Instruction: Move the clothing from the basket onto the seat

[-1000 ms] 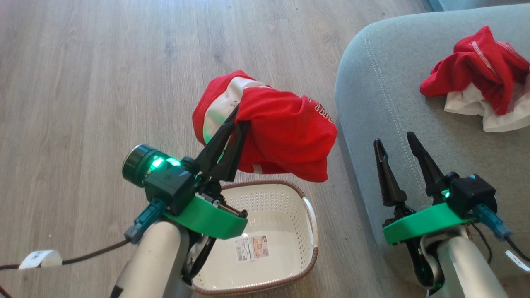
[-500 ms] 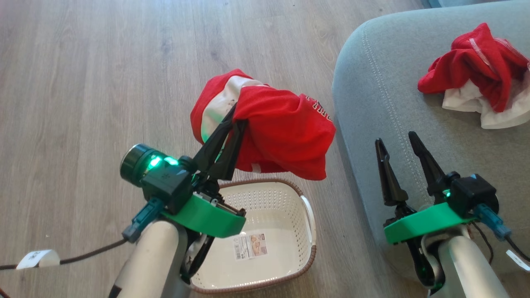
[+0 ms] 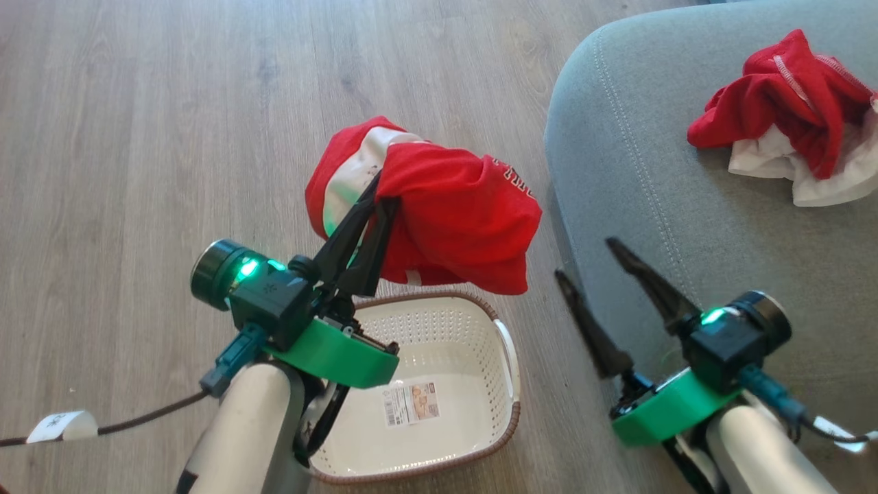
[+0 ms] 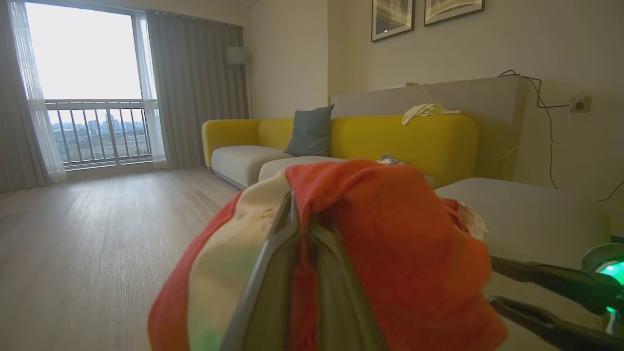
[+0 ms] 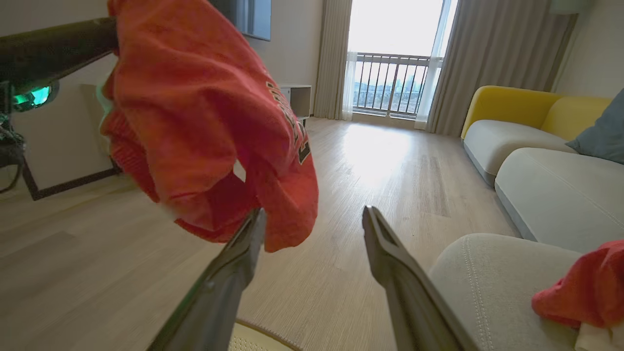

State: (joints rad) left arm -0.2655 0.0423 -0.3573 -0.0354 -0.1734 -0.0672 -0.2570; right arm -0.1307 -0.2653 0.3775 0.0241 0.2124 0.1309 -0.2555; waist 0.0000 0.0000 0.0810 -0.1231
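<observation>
Left gripper (image 3: 384,195): jaws clamped on clothing (image 3: 459,226), held clear of basket (image 3: 446,322).
Right gripper (image 3: 584,259): jaws apart, at seat (image 3: 651,206) edge.

**Floor & sofa**

Wood floor (image 3: 171,103) carries cream basket (image 3: 439,329), w/ grey-green sofa (image 3: 651,206) just beside it on the right. On sofa: one crumpled red & white garment (image 3: 789,103), toward its right side.

From the head we look steeply down at the pale wood-plank floor (image 3: 137,103); our wrist cameras face level across the room — the left nearly against the bright red fabric garment (image 4: 385,239) all three views share.
</observation>
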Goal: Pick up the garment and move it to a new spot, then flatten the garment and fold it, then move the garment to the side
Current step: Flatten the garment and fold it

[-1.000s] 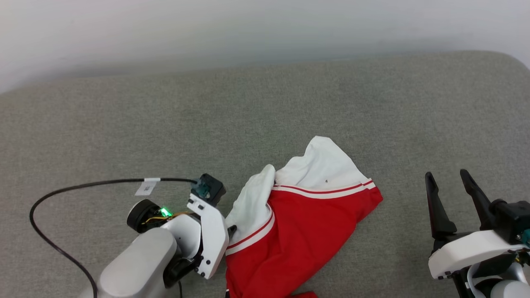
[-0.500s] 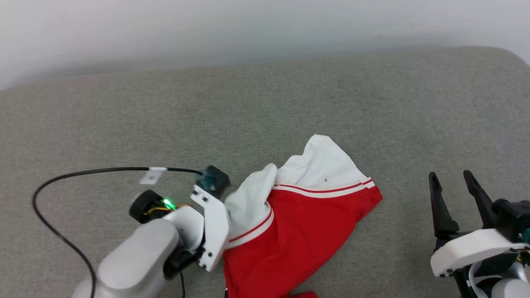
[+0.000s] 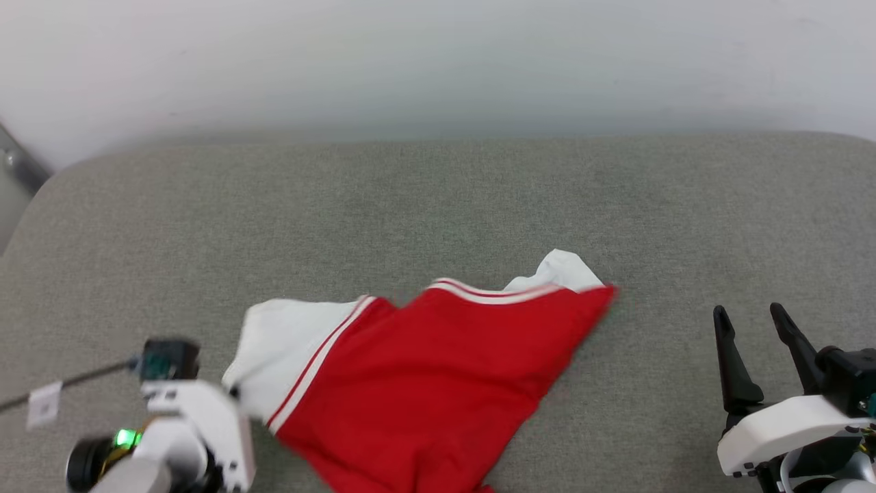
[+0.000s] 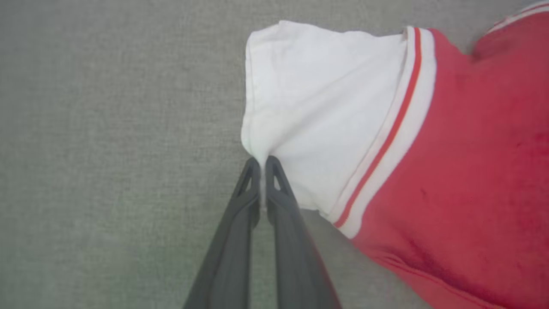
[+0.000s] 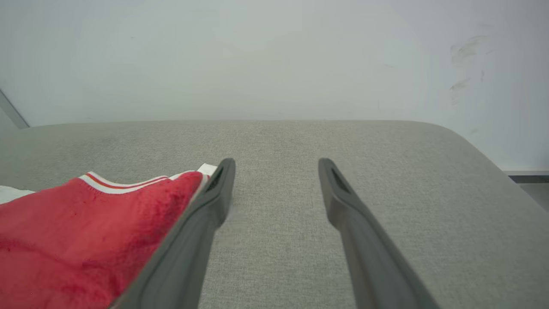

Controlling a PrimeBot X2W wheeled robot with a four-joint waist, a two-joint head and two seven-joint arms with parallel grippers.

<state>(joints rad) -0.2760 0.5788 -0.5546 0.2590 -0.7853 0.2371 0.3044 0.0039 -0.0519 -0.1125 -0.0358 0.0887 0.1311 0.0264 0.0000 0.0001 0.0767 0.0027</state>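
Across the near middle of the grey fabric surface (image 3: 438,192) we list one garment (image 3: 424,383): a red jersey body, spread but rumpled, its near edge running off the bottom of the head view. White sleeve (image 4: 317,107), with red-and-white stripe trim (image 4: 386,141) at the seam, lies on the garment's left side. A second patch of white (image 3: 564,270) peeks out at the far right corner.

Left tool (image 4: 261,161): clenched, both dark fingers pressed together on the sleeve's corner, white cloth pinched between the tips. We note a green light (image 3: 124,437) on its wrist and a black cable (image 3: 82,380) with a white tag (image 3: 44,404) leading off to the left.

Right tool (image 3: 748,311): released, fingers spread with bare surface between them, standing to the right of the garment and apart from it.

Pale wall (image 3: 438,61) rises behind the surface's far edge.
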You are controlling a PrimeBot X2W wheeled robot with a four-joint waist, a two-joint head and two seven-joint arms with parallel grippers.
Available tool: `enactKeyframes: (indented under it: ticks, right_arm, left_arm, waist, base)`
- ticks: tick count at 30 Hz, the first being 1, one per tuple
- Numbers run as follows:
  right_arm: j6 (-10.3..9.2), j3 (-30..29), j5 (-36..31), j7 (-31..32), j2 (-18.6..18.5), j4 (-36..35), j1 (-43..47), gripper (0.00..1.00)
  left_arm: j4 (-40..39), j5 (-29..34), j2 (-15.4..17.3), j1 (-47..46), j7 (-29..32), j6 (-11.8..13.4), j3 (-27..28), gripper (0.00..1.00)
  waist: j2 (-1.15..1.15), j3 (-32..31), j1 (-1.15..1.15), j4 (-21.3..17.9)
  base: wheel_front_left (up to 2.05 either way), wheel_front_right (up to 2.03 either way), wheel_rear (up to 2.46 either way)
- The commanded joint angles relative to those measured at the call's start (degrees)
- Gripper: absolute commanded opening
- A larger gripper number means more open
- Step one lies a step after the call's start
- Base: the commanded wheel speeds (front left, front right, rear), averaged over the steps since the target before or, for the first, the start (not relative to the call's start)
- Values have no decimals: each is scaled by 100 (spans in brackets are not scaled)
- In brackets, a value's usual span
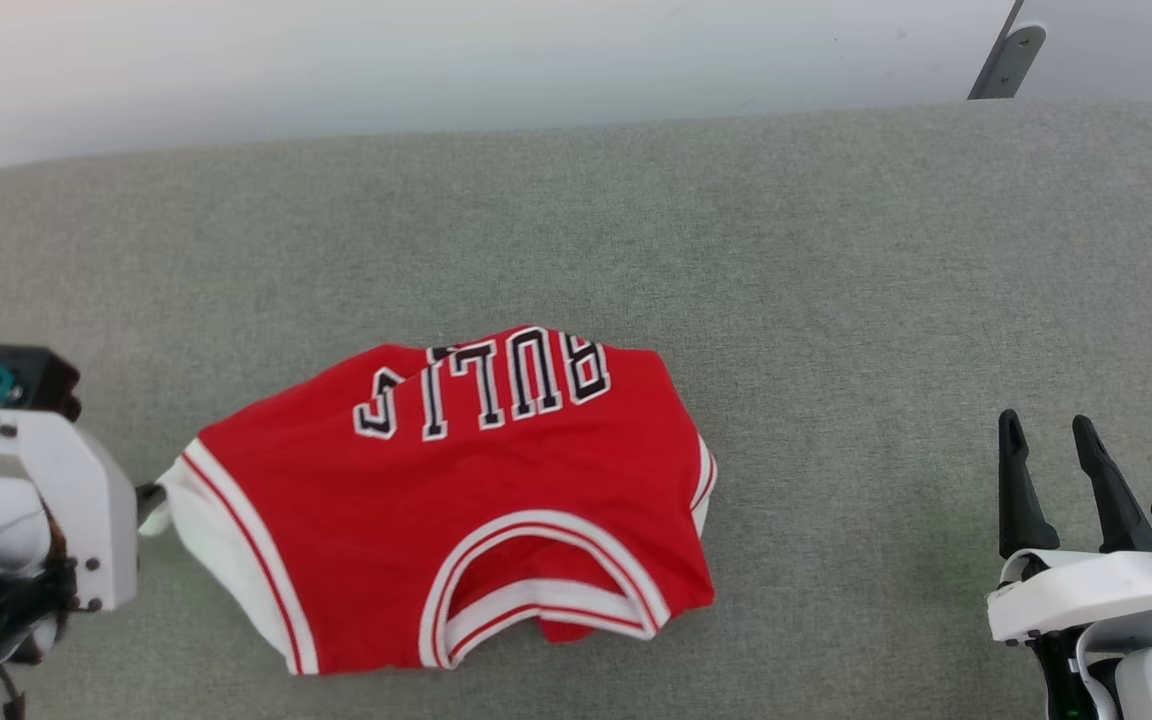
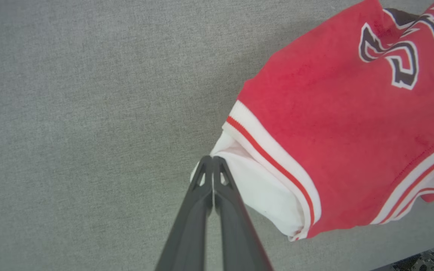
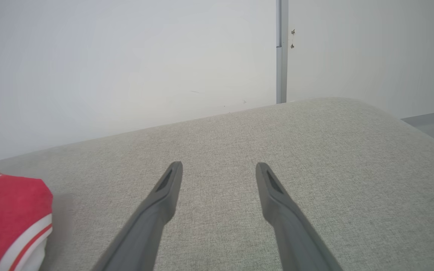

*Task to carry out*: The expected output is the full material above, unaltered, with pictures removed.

*Reply to the task*:
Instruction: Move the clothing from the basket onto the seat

[-1000 ms] 
[-500 ms] 
[+0 ms] 
[+0 ms] 
[+0 ms] 

State: (joints rad) left arm -0.2655 0.0423 -0.3573 -0.0354 -0.1734 -0.0672 -0.2570; right arm -0.1307 -0.2653 0.3775 0.0241 0.2124 0.1309 -0.2555; waist 0.0000 0.0000 0.0810 -0.1231
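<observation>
Left gripper (image 3: 384,195): jaws clamped on clothing (image 3: 459,226), held clear of basket (image 3: 446,322).
Right gripper (image 3: 584,259): jaws apart, at seat (image 3: 651,206) edge.

**Floor & sofa**

Wood floor (image 3: 171,103) carries cream basket (image 3: 439,329), w/ grey-green sofa (image 3: 651,206) just beside it on the right. On sofa: one crumpled red & white garment (image 3: 789,103), toward its right side.

From the head we look steeply down at the pale wood-plank floor (image 3: 137,103); our wrist cameras face level across the room — the left nearly against the bright red fabric garment (image 4: 385,239) all three views share.
</observation>
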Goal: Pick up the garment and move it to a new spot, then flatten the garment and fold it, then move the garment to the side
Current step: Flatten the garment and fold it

[-1.000s] 
[-0.500s] 
[+0.000s] 
[+0.000s] 
[+0.000s] 

Controlling a PrimeBot X2W wheeled robot with a four-joint waist, a two-joint head and two seven-joint arms with parallel grippers.

<state>(joints rad) -0.2760 0.5788 -0.5546 0.2590 -0.7853 0.2371 0.3044 0.0039 -0.0519 -0.1125 -0.0358 0.0887 0.1311 0.0264 0.0000 0.0001 0.0767 0.0027</state>
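Across the near middle of the grey fabric surface (image 3: 438,192) we list one garment (image 3: 424,383): a red jersey body, spread but rumpled, its near edge running off the bottom of the head view. White sleeve (image 4: 317,107), with red-and-white stripe trim (image 4: 386,141) at the seam, lies on the garment's left side. A second patch of white (image 3: 564,270) peeks out at the far right corner.

Left tool (image 4: 261,161): clenched, both dark fingers pressed together on the sleeve's corner, white cloth pinched between the tips. We note a green light (image 3: 124,437) on its wrist and a black cable (image 3: 82,380) with a white tag (image 3: 44,404) leading off to the left.

Right tool (image 3: 748,311): released, fingers spread with bare surface between them, standing to the right of the garment and apart from it.

Pale wall (image 3: 438,61) rises behind the surface's far edge.
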You are controlling a PrimeBot X2W wheeled robot with a four-joint waist, a two-joint head and two seven-joint arms with parallel grippers.
Available tool: `enactKeyframes: (indented under it: ticks, right_arm, left_arm, waist, base)`
- ticks: tick count at 30 Hz, the first being 1, one per tuple
- Numbers run as follows:
  right_arm: j6 (-10.3..9.2), j3 (-30..29), j5 (-36..31), j7 (-31..32), j2 (-18.6..18.5), j4 (-36..35), j1 (-43..47), gripper (0.00..1.00)
  left_arm: j4 (-40..39), j5 (-29..34), j2 (-15.4..17.3), j1 (-47..46), j7 (-29..32), j6 (-11.8..13.4), j3 (-27..28), gripper (0.00..1.00)
  waist: j2 (-1.15..1.15), j3 (-32..31), j1 (-1.15..1.15), j4 (-21.3..17.9)
  base: wheel_front_left (up to 2.05 either way), wheel_front_right (up to 2.03 either way), wheel_rear (up to 2.46 either way)
- The commanded joint angles relative to those measured at the call's start (degrees)
- Gripper: absolute commanded opening
- A larger gripper number means more open
- Step one lies a step after the call's start
- Base: the commanded wheel speeds (front left, front right, rear), averaged over the steps since the target before or, for the first, the start (not relative to the call's start)
- Values have no decimals: each is scaled by 100 (spans in brackets are not scaled)
- In brackets, a value's usual span

Now the output is complete.